One year after the adoption of the Corporate Sustainability Reporting Directive (CSRD), which sets mandatory disclosure requirements for companies on their due diligence processes (an obligation to tell), the Corporate Sustainability Due Diligence Directive (CSDDD) sets behavioural obligations to identify, prevent, mitigate, communicate and remedy adverse impacts in their value chain (the obligation to act).
Eelco van der Enden, CEO of GRI, said:
“The EU is to be commended for treating the behavioural expectations as laid out in the CSDDD as complementary to the reporting requirements from the CSRD. I congratulate MEP Lara Wolters, Commissioner Didier Reynders and EU2023ES for reaching this agreement.
“The internationally agreed principles for responsible business conduct, due diligence and respect for human rights are at the very heart of the GRI Standards, laying the foundation for all GRI reporting. Consequently, we have worked with EFRAG to integrate this also in the ESRS.

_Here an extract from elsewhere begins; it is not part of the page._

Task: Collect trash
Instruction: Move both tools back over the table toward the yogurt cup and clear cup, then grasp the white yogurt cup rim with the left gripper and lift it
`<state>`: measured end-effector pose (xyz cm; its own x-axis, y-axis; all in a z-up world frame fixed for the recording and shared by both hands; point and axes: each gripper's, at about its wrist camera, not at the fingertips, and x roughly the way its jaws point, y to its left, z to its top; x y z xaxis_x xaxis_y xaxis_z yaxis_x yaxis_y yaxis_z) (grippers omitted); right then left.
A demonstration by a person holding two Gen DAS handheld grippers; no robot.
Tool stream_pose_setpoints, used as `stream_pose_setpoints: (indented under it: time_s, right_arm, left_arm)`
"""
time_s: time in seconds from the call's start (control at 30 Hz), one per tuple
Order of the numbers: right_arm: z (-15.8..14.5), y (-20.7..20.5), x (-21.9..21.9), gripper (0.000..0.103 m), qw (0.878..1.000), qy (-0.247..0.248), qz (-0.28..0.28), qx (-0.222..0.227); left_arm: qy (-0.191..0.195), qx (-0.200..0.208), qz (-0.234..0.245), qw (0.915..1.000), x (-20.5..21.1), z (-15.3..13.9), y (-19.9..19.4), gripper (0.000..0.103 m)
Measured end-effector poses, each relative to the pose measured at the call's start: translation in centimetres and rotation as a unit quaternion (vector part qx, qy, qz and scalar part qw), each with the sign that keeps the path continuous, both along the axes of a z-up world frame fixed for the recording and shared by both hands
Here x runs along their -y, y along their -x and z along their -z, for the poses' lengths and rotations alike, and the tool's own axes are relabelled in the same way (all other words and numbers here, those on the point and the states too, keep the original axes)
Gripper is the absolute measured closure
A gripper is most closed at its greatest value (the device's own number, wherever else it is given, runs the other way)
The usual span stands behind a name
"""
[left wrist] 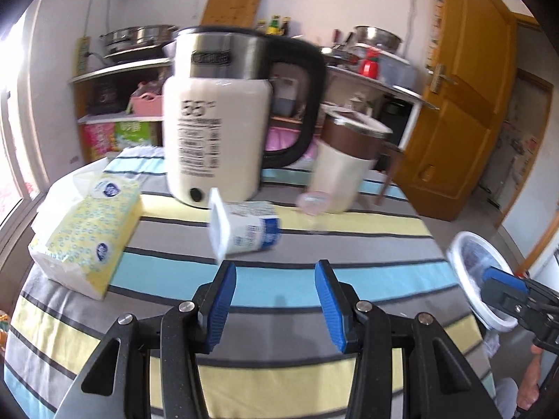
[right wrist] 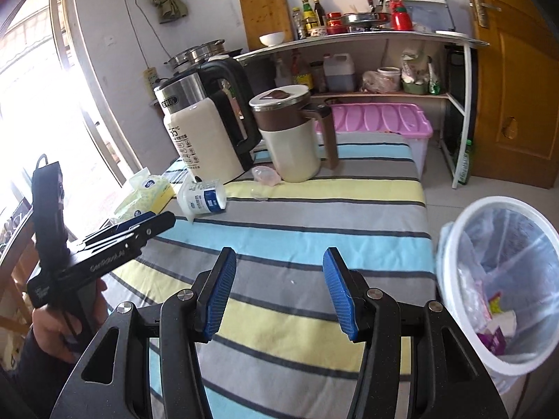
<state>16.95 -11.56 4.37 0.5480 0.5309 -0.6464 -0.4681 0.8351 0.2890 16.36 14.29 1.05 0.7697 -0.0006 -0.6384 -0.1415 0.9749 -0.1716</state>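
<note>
Both tongs wide, empty: left tongs (left wrist: 275, 305), right tongs (right wrist: 279, 293). Tipped carton (left wrist: 244, 228), frame centre, likely to roll against kettle (left wrist: 216, 115) if nudged.

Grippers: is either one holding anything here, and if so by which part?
Nothing is held. The left gripper and right gripper both stand open over the striped tablecloth.

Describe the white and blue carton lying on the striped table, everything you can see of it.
The carton is a small white container with blue printed panels, apparently plastic or coated paper. It lies tipped on its side on the striped tablecloth, its wide square mouth toward the tissue pack, just in front of the cream kettle. Whether it touches the kettle cannot be told. No gripper touches it.
</note>
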Motion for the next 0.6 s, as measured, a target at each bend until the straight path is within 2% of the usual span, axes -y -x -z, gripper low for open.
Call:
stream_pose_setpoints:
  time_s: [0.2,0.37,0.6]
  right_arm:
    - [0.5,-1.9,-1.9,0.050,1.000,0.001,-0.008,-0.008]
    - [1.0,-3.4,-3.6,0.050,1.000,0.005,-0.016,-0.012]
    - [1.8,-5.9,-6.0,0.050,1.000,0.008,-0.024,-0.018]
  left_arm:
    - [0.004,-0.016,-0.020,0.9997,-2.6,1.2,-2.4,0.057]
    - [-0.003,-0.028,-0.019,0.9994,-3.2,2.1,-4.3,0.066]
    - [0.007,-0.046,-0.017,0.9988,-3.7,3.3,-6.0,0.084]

We were pleased to see that the requirements related to climate plans were not minimized. This deal recognizes the challenges for financial institutions of implementing ambitious regulations. Our hope is that, as we move forward, the review clause will offer an opportunity to include both upstream and downstream activities of financial institutions within the scope of the CSDDD.
Finally, we understand that companies outside of the EU also fall under the CSDDD. The good news there is that since the GRI Standards are fully aligned with the OECD requirements for due diligence, companies that report with GRI are already well prepared.”
The GRI Universal Standards were significantly updated in 2021, with changes that meant they are first reporting standards to fully reflect due diligence expectations for organizations to manage their sustainability impacts, including on human rights, as set in intergovernmental instruments by the UN and OECD.